Zunächst galt es aber vor den geschätzt rund 100 Zuschauern, Manfred Scharfenberger (CDU) aus dem Bürgermeisteramt, das er noch bis Ende Juni innehat, zu verabschieden. Der Mechtersheimer war acht Jahre lang Bürgermeister der Verbandsgemeinde Römerberg-Dudenhofen und zuvor 15 Jahre lang Bürgermeister der Einheitsgemeinde Römerberg. Nachdem der Erste Beigeordnete Reinhard Burck (Grüne) dem 69-Jährigen für die „gute, konstruktive und stets an der Sache orientierte Zusammenarbeit“ gedankt und ihm alles Gute für den weiteren Lebensweg gewünscht hatte, erhoben sich die Ratsmitglieder von ihren Sitzen, um Scharfenberger ihren Respekt zu zollen. Günter Gleixner, der Franz Zirker als CDU-Fraktionsvorsitzenden abgelöst hat, freute sich mit dem scheidenden Bürgermeister, dass er nun mehr Zeit für die Familie und private Interessen habe. Und Jürgen Schall (Grüne) meinte augenzwinkernd: „Wer es 23 Jahre mit uns ausgehalten hat, der muss einiges richtig gemacht haben.“
„Herzensangelegenheit“
Dann folgte der große Moment für Scharfenbergers Nachfolgerin: Silke Schmitt-Makdice durfte ihrem Vorgänger die Worte nachsprechen, in denen sie dem bundesdeutschen Grundgesetz sowie der Landesverfassung Treue schwor und gelobte, ihre Amtspflichten gewissenhaft zu erfüllen. Die religiöse Formel „so wahr mir Gott helfe“ sprach die Hanhofenerin, die für die Dauer von acht Jahren gewählt ist, ebenfalls aus. „Überwältigt von der Anteilnahme“ zeigte sich die künftige Bürgermeisterin in einer kurzen Ansprache an die Ratsmitglieder und an das Publikum. Neben ihrem Ja bei ihrer Eheschließung im Standesamt seien die Worte des Amtseids, die sie gerade gesprochen habe, wahrscheinlich die weitreichendsten in ihrem Leben gewesen, sagte Schmitt-Makdice. Für das Wohl der Verbandsgemeinde und ihrer Bürgerinnen und Bürger zu arbeiten, sei ihr „Herzensangelegenheit und Verpflichtung zugleich“. Sie wisse um die Tragweite, die mit der Aufgabe verbunden sei.

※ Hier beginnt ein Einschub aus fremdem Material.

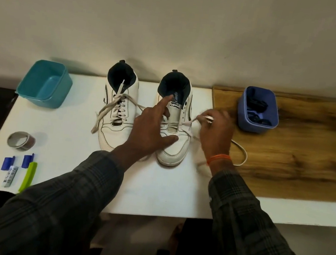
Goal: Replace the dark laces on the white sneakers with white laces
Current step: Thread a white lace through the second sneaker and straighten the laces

Erneut war es Jürgen Schall, der das Wort ergriff: Johann Heinrich Pestalozzis Zitat vom „Lernen mit Kopf, Herz und Hand“ münzte er auf die neue Bürgermeisterin, deren Herz links schlage und weiblich sei. „Ich bin gespannt, was sich dadurch verändern wird“, sagte der Grünen-Fraktionssprecher. Nicht nur den Kopf, sondern auch viele helfende Hände kann Schmitt-Makdice nach seiner Ansicht gut gebrauchen, denn: „Die nächsten zehn Jahre werden anstrengend und mühsam sein“, ist er überzeugt.